If what Povich says is true, it seems that some of these tabloid tv
types routinely bustle around spying and snooping, but when somebody
turns the tables the scream and yell.
Consider this from
"Current Affairs: A Life on the Edge" by Maury Povich with Ken Gross.
Published 1991 by GP Putnam's Sons.
Chapter 14, pgss 207-208.
"The launch date for 'Inside Edition' was January of 1989 and we
went shopping around the satellites, trying to find out what
stories they were going to do. That's how shows worked--they
fiddled around with frequencies and latched onto the
communications channels and listened in on the shop talk. It was
spying. We all did it, switching around the dials, trying to
pick up their satellite, pointing the transponders to find their
bird so we could listen to their teleconferences and their
stations, trying to winkle out what stories they were after.
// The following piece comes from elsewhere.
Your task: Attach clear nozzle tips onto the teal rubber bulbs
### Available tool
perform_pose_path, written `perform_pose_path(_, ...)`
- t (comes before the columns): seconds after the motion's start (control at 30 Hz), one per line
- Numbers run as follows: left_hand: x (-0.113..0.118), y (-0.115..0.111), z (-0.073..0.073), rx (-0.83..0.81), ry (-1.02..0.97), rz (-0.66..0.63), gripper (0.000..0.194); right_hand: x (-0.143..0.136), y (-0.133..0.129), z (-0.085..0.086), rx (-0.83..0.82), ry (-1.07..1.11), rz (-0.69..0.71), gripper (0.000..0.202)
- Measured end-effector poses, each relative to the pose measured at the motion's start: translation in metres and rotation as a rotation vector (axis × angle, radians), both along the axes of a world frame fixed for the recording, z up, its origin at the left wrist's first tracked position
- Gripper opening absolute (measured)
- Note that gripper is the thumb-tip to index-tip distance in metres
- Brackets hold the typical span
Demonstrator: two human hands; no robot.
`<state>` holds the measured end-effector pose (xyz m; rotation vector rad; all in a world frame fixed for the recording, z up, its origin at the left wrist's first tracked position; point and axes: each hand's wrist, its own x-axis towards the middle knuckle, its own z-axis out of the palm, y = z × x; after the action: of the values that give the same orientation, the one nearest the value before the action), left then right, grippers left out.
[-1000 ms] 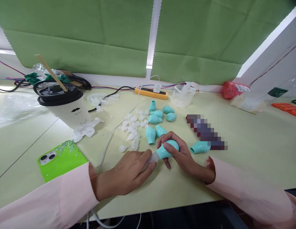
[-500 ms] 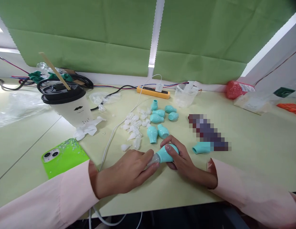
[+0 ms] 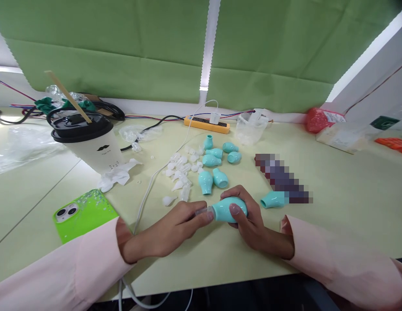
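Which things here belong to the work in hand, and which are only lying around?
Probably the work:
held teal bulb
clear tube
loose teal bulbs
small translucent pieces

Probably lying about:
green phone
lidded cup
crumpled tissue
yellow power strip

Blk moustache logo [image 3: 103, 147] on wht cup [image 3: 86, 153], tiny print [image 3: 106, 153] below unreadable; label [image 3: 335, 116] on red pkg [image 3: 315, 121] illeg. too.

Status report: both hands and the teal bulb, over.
Right hand gripping teal bulb. Left hand pinching clear tube at bulb's neck. Loose bulbs just beyond hands.
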<state>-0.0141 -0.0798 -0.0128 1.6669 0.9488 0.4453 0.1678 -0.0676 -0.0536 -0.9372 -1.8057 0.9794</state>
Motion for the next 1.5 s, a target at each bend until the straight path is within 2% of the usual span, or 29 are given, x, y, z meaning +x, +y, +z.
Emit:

They were also doing the same thing to us, because they knew how
we worked and it was part of the game. Young and Tomlin were not
there for nothing. I knew 'Inside Edition' was into our computer
because that's the way it is. Maybe it's illegal, but that's the
'Front Page' mentality."
Throughout the entire book, Povich brags about the many and sundry
ploys, devious tactics, and outright lies used by Current Affair
staffers to get material (tapes and/or interviews) for their show. He
constantly puts down the stuffed-shirt/establishment news types and
makes he and his minions out to be heroic characters-- pioneers of a
newer, braver school of journalism. "Killer journalists of the
nineties," he calls them. Their battle cry: "Maybe it's not ethical,
mate, but it's legal." (pg 254).
I thought that maybe inquiring minds would want to know.